» Exercise requirements
Copy each line below in which the string "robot" occurs.

**********

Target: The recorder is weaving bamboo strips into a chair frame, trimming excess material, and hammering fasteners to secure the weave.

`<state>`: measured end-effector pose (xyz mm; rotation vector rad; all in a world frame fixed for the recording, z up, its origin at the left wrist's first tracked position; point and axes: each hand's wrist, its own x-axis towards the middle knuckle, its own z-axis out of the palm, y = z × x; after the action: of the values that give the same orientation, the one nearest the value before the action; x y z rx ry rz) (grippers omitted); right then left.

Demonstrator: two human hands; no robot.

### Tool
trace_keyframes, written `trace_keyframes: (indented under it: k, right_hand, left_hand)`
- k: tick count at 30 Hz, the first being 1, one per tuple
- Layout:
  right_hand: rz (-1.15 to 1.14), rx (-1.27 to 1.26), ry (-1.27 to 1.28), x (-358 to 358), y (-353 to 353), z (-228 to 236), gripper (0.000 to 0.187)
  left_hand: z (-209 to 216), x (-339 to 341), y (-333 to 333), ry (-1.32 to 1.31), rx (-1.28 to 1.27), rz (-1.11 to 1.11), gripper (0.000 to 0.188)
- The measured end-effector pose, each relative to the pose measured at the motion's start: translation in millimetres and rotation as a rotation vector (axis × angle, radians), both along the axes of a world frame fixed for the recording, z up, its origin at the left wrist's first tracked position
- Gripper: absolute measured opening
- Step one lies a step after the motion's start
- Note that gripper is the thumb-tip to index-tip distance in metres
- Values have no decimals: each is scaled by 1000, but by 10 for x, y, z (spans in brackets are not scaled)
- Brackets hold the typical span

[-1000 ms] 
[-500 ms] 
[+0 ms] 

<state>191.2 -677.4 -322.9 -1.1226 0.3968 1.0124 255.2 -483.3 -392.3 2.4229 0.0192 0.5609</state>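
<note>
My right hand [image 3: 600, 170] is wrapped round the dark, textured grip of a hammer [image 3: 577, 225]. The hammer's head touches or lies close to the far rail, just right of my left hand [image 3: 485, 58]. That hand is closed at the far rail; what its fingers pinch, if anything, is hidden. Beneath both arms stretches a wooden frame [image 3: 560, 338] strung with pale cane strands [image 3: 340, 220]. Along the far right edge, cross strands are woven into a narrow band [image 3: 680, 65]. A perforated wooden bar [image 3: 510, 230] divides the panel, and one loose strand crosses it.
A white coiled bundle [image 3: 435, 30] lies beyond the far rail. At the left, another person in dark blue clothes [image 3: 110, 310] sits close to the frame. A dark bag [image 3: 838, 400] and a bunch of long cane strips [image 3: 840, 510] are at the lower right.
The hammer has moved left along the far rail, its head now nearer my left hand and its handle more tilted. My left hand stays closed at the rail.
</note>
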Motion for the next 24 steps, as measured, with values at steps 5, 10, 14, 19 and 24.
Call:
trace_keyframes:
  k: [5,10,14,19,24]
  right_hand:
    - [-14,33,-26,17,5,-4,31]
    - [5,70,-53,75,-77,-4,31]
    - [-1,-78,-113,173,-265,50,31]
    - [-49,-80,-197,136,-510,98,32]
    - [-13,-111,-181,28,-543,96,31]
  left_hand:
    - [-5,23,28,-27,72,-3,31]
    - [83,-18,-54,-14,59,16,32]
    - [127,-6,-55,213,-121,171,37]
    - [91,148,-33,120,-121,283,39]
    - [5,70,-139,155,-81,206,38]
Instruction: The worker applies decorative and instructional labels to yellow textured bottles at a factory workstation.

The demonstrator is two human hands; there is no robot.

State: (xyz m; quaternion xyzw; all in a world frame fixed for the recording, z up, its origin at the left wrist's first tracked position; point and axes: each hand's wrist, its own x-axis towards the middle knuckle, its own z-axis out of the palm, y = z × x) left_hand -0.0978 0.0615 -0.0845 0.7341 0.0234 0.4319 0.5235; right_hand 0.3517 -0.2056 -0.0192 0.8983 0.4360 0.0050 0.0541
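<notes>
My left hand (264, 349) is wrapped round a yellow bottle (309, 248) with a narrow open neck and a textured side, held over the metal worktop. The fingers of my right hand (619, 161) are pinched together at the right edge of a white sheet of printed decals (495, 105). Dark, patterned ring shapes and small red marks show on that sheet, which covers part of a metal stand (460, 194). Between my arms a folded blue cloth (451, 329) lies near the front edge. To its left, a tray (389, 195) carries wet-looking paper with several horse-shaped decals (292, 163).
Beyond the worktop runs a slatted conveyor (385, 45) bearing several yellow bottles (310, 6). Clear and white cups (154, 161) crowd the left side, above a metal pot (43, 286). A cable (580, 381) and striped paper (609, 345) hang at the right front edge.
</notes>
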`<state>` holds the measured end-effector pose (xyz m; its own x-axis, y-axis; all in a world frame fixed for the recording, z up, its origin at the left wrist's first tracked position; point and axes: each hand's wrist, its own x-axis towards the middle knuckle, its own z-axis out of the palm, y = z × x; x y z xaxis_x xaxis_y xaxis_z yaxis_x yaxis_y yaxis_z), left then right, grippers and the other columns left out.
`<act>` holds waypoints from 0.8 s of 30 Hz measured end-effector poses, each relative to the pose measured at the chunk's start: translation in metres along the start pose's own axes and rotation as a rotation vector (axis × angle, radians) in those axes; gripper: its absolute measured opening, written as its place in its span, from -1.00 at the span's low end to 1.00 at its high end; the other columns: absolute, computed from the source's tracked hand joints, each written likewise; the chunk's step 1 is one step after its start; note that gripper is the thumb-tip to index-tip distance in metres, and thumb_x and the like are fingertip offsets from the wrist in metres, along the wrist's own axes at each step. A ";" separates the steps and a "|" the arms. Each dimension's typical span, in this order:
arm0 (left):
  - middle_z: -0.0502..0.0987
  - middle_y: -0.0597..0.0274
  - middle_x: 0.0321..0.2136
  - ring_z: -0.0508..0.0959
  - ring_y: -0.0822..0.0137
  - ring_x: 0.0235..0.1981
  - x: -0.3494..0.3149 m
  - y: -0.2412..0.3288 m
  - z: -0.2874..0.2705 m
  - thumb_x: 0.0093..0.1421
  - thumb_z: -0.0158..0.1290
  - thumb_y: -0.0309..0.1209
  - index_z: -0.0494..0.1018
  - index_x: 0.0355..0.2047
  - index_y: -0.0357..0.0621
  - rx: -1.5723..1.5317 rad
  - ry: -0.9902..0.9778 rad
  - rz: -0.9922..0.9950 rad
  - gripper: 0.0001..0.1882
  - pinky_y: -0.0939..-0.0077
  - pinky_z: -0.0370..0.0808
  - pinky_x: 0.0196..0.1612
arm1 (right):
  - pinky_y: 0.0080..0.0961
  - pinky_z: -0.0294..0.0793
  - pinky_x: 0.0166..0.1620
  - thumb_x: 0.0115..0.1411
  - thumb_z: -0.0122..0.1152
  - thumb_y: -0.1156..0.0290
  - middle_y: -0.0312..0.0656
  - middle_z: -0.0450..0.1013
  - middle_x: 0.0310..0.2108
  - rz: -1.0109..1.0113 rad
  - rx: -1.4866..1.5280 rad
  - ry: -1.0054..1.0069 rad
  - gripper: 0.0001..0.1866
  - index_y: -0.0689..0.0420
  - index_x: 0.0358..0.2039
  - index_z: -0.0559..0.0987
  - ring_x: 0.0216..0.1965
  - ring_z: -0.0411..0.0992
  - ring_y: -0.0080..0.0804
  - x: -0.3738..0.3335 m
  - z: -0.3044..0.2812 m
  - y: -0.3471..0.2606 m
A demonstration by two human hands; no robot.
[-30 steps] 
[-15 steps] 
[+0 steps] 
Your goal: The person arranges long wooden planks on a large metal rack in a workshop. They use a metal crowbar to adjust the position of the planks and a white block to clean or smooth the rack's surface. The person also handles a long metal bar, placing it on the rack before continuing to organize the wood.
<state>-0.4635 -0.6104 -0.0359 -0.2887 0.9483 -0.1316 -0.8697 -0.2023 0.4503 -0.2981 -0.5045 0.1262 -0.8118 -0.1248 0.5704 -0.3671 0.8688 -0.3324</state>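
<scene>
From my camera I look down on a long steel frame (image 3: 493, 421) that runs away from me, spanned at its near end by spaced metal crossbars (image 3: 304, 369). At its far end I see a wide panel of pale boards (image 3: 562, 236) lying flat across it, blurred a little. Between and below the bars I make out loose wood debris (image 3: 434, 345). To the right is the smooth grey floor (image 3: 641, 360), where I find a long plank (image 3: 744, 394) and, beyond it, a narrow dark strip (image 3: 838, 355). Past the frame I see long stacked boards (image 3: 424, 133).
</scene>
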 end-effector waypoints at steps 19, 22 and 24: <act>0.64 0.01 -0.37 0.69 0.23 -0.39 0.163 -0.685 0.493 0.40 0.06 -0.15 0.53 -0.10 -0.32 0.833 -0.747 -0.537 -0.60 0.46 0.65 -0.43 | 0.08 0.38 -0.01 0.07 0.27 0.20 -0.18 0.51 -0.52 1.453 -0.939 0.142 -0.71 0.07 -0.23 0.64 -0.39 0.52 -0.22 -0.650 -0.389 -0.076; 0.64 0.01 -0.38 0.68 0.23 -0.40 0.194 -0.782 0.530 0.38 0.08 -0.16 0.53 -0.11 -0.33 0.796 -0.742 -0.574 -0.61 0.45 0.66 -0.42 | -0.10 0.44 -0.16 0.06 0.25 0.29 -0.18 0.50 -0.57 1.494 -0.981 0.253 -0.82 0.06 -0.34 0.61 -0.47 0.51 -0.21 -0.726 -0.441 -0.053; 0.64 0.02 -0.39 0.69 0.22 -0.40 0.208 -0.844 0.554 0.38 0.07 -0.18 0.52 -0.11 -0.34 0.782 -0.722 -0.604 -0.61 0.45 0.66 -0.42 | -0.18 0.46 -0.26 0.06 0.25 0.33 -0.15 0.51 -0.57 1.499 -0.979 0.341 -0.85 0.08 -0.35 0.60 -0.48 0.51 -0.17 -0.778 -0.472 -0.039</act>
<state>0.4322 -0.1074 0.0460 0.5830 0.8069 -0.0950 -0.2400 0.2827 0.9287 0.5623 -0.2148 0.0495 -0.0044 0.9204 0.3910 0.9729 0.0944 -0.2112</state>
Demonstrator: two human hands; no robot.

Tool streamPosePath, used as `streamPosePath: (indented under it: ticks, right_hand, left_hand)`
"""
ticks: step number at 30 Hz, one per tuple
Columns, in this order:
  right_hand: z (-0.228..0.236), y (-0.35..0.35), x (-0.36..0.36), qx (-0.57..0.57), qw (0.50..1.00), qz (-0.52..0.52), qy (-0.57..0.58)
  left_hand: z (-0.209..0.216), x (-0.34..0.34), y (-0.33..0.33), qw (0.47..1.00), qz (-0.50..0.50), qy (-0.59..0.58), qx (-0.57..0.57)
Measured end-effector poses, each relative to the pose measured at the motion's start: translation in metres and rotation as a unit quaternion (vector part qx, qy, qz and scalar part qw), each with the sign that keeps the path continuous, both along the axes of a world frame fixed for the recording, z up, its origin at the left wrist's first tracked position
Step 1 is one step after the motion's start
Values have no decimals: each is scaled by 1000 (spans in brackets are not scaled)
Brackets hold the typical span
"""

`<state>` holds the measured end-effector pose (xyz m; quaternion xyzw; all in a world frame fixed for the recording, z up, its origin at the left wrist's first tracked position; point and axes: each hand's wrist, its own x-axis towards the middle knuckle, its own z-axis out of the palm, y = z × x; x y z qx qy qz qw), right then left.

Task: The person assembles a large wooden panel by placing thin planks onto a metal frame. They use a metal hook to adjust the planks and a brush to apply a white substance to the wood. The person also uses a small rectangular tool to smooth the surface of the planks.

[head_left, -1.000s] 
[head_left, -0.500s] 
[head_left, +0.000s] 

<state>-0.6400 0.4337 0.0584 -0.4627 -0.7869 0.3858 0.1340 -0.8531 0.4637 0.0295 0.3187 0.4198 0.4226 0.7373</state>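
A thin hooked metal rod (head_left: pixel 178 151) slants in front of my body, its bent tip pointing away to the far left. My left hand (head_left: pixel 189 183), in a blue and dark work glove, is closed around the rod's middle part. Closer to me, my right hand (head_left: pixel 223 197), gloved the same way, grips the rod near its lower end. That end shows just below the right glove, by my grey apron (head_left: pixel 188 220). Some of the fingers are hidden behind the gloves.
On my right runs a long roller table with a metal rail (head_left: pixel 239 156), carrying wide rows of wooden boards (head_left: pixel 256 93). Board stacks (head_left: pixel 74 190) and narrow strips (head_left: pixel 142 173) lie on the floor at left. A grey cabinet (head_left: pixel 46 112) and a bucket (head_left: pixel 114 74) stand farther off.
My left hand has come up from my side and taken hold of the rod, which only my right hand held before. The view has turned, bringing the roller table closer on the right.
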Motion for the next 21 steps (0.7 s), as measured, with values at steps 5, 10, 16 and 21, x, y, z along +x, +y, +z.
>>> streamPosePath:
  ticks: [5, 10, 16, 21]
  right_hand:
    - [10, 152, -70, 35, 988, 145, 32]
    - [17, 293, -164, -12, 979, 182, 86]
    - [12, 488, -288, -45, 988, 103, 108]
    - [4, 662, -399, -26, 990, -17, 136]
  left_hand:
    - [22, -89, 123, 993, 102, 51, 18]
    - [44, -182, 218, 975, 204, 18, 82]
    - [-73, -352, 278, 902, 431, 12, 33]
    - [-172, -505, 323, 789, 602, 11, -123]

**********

» Final answer
Demonstrator: two human hands; no robot.
The demonstrator is two human hands; there is no robot.
A demonstration by two human hands; no robot.
Demonstrator: two human hands; no robot.

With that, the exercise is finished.